最後に、終盤の超展開です。ここがこの作品の評価を落としているところかなと思った箇所です。朝比奈という倉持に出資をしてくれていた人物(まずこの人がなぜ怪我を負っているのか、なぜ一個人に投資しているのかは作中ずっと有耶無耶な描かれ方でした)の出た電話から倉持がドイツでの飛行中に墜落したという電話を航空部全員が知り、たまきは特に動揺してしまうという展開に行き着きます。たまきがフライトで逆転優勝を果たした瞬間に、ドイツに連れてってというお前はそもそも海外でフライトできる免許を持っているのか?という疑問に駆られながらも止まらない展開に身を委ねるしか無く、そのままドイツに場面が移って、飛行してルートから外れて倉持を探しに行き、墜落覚悟でフライトするという雑すぎる展開に突入します。ここまででも打ち切り漫画のような雰囲気を漂わせていますが、その飛行を墜落したはずなのになぜか地上で見上げていた倉持がどんだけ現場に近かったのか分からないですが速攻で駆けつけて飛行を中断するように言ってそれに素直に従うという雑に雑を畳み掛けるようでした。もう説明というか背景が何も描かれないので説明不足にも程がありますし、放った設定も回収しないので困惑しか残らないです。倉持に好意を抱いているわけでもないのに、他国までいって助けたいと思うほどの関係性も描かれていませんし、それだったら空知が妙にどきどきするとかの描写もいらんかったなぁと思ってしまいました。
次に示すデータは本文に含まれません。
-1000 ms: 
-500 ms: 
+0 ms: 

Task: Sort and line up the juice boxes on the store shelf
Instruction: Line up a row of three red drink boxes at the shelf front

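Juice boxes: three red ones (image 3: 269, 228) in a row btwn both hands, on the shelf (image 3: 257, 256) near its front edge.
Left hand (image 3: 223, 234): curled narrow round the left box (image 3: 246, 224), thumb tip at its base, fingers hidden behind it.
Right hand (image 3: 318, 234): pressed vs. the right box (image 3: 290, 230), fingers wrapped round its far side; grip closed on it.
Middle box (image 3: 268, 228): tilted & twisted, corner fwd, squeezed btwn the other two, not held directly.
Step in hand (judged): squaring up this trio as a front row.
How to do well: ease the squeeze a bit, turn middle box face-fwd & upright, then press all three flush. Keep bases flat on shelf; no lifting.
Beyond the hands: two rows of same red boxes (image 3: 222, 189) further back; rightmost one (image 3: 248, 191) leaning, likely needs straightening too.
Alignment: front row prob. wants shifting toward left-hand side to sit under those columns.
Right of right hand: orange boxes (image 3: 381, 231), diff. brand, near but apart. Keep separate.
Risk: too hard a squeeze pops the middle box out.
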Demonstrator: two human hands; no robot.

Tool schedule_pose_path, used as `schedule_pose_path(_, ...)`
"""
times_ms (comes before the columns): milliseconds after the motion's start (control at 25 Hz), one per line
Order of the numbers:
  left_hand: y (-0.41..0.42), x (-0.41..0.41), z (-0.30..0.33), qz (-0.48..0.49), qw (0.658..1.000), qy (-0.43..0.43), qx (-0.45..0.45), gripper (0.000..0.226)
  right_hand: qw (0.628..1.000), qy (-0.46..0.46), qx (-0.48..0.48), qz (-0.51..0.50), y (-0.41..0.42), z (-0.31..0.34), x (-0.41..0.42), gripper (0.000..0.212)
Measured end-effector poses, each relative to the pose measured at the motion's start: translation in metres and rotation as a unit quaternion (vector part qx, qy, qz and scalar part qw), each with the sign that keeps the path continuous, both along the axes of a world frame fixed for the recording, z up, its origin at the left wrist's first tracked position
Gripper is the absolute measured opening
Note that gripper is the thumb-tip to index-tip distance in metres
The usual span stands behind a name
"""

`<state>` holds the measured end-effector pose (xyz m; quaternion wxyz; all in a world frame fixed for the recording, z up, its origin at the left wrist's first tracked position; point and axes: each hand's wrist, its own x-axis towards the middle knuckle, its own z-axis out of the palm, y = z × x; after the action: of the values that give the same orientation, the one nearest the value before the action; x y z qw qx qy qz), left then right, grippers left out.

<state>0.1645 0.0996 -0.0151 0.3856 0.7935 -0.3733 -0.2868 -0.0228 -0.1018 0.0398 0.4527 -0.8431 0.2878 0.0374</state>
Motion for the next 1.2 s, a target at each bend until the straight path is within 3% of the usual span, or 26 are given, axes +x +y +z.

というのが祟り、後半はあまり乗り気になれなかった作品です。文句こそ多くなってしまいましたが、作中の空の美しさ、声優陣、主題歌はとても良かったと思います。こういう作品に当てる脚本家はもっと慎重に選んで欲しいなと思いました。というかこの人に脚本を頼んだんだろう…。そこが1番気になった、そんな映画です。
鑑賞日 2/24(試写会にて)
鑑賞時間 18:30〜20:20
座席 K-15
脚本の乱気流が気になるところ、作風と堀田真由の声は一見の価値アリ
公開前の特別試写会にて。生の堀田真由さんを真っ正面から拝める至福…!SHE'Sの演奏も聴けて最高…。そこまでかな。テンション高かったのは…。汗
正直なところ、こんなに急がなくても…っていうのが感想。絶対1クールのアニメだったらもっと面白かったのに…と思ってしまった。出会いから成長、個々のパートに至るまで、もっと観たいな…って所が端折られている。だから全体的に忙しない。余韻に浸りたい所も浸れなくて勿体ない。しかも、原作は5巻も出ているので、ますます思う。山となる部分が多かっただけに、もどかしかった。
しかしながら、脚本以外は結構自分の好みに近く、ポップとシャープな画風が観ていて楽しい。主人公のたまきも、強気だけど憎めないキャラクターが体現されていて可愛い。他にも脇役が濃いのでますます1クールで観たくなる。実際にプロデューサーが惚れ込むのも納得で、アニメするとより作品が際立ってくるのが分かる。空の青さ、浮遊する感覚…ワクワクする感情を誘ってくれる。
そんな主人公の声は堀田真由さん。オーディションで選ばれたというその声はピッタリ。本人も言っていたのだが、実写だったらもっとクールな役を演じることが多いので、こういうキャラを演じられるのはそれで楽しかったそう。「こんな演技も出来るんだ…」とほれぼれ…。納得であり、圧巻。これも凄くハマっていた。
原作も凄く面白そうで、素材は十二分に揃っている。だからこそ作品の持つテンポがいかに大事か教えてくれる。脚本の乱気流が気になってしまう。実に作り込みはいいので、オススメはしたい作品。